Penso che sia importante ascoltare cosa i ragazzi hanno da dirci, e questo non si può fare se continuiamo a dare ai nostri studenti delle schede fotocopiate e/o dei quiz, che abolirei perchè sono un affronto all’intelligenza umana.

Mi sembra che i ragazzi di oggi abbiano difficoltà ad esprimersi liberamente un pò perchè si stanno disabituando a farlo, un pò perchè, tra loro, usano un lessico molto povero di vocaboli. E un pò perchè la scuola non lo chiede più da anni,

Perciò penso sia importante farli scrivere, farli esprimere nel modo per loro migliore ponendo dei paletti da non superare (ad esempio impedendo la volgarità). Ho visto dei grossi ed infausti cambiamenti nella scuola degli ultimi anni (sono padre di un ragazzo di 25 anni e di una ragazza di 12), e mi chiedo se davvero il nostro Paese ci tenga alla cultura, come dichiara, e che cosa faccia per dimostrarlo.

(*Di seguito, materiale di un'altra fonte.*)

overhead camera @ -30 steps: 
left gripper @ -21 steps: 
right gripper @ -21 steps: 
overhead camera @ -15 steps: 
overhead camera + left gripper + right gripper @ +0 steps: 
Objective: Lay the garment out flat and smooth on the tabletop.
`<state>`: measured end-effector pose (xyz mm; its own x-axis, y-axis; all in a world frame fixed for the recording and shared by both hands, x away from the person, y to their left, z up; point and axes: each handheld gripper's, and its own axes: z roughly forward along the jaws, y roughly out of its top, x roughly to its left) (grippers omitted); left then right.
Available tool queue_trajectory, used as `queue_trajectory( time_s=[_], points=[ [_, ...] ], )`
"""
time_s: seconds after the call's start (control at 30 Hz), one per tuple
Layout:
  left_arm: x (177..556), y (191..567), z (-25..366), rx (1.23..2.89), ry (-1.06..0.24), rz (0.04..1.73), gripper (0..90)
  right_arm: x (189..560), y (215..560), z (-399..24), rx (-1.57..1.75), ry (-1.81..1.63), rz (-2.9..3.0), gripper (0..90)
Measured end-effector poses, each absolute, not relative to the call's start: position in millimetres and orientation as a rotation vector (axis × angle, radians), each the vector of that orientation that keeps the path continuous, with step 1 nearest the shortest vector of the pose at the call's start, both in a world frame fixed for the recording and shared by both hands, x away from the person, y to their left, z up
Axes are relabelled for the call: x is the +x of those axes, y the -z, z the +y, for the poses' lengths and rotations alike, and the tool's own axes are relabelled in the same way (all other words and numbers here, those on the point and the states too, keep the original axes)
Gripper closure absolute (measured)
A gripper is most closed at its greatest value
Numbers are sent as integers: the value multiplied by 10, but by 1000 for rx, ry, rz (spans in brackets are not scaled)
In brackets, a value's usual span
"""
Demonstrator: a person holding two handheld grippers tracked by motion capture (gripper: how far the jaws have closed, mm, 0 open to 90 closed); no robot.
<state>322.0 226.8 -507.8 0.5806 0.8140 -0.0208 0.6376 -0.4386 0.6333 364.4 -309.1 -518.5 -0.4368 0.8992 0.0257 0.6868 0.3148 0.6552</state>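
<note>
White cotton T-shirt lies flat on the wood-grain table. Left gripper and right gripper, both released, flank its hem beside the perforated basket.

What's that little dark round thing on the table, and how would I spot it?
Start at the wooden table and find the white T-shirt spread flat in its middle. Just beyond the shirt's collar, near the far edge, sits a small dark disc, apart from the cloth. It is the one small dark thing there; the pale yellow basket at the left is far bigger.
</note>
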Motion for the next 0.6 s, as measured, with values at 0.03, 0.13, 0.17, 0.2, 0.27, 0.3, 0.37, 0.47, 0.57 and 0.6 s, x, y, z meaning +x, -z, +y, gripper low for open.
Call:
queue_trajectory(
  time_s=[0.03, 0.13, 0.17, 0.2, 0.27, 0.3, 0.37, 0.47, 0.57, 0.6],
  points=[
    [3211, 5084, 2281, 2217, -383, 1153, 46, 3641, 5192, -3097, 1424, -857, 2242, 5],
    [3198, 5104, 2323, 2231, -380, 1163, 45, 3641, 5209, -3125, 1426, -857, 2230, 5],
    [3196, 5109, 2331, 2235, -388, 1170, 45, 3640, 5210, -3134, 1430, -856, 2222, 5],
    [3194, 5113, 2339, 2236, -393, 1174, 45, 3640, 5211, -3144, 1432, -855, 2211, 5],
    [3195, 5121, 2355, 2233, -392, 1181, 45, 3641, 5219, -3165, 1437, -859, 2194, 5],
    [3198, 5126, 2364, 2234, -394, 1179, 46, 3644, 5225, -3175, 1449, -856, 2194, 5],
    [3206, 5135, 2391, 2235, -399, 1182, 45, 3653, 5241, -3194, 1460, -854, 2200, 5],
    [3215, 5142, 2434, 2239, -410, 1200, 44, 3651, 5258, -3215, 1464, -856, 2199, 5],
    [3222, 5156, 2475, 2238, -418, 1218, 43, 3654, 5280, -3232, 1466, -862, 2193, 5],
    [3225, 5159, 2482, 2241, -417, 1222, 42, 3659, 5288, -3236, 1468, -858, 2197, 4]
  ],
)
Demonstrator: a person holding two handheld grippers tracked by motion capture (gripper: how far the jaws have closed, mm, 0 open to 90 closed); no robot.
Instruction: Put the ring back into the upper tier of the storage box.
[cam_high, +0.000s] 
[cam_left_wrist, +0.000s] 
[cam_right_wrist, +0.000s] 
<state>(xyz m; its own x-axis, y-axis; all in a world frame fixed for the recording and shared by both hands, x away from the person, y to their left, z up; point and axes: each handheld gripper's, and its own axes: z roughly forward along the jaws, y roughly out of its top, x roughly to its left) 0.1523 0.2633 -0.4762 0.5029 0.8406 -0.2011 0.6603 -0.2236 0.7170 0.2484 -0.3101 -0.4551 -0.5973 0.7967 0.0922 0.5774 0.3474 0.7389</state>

In sintesi, per rispondere al quesito iniziale: eliminerei i quiz e le schede, proporrei molti temi, darei il giusto peso all’utilizzo del computer e di Internet (che sono ormai considerati non più un mezzo ma un fine e questo non va bene), dedicherei del tempo alla riscoperta delle nostre radici linguistiche e, più in generale, storiche, non in senso folcloristico ma come mezzo per riscoprire un’identità. I ragazzi si prepareranno meglio se e solo se noi (scuola più famiglia) faremo loro amare la cultura, e questa è la vera sfida che ci attende se vogliamo migliorare la loro preparazione.

Maria Rosa M

Il tema sul miglioramento della preparazione scolastica degli studenti italiani è molto vasto. La cosa certa è che nell’istruzione italiana alcune cose sono migliorate e altre no. La scuola primaria a mio avviso ha mantenuto un livello di preparazione sempre crescente negli anni con insegnanti motivati e genitori che, nella maggior parte dei casi cercano di seguire i figli mantenendo un giudizio imparziale sul comportamento dei bambini. Le cose cambiano soprattutto nella scuola secondaria di primo grado e in minor parte nella scuola secondaria superiore, dove gli insegnanti un po’ per incapacità e alcuni per demotivazione, non insegnato più con passione e senso di responsabilità ma solo per lo stipendio sempre più esiguo; i ragazzi hanno perso il senso della misura negli atteggiamenti verso gli adulti e spesso sono gli stessi genitori a permettere che ciò avvenga non insegnando loro il significato profondo di rispetto, sacrificio e di crescita umana. La scuola dovrebbe essere maestra di vita ma purtroppo troppo spesso è solo specchio di questa società senza equilibrio.
Comunque una delle possibili soluzioni perchè le cose cambino sarebbe poter contare su risorse economiche importanti investite nella scuola in quanto luogo di formazione per gli uomini e le donne del domani.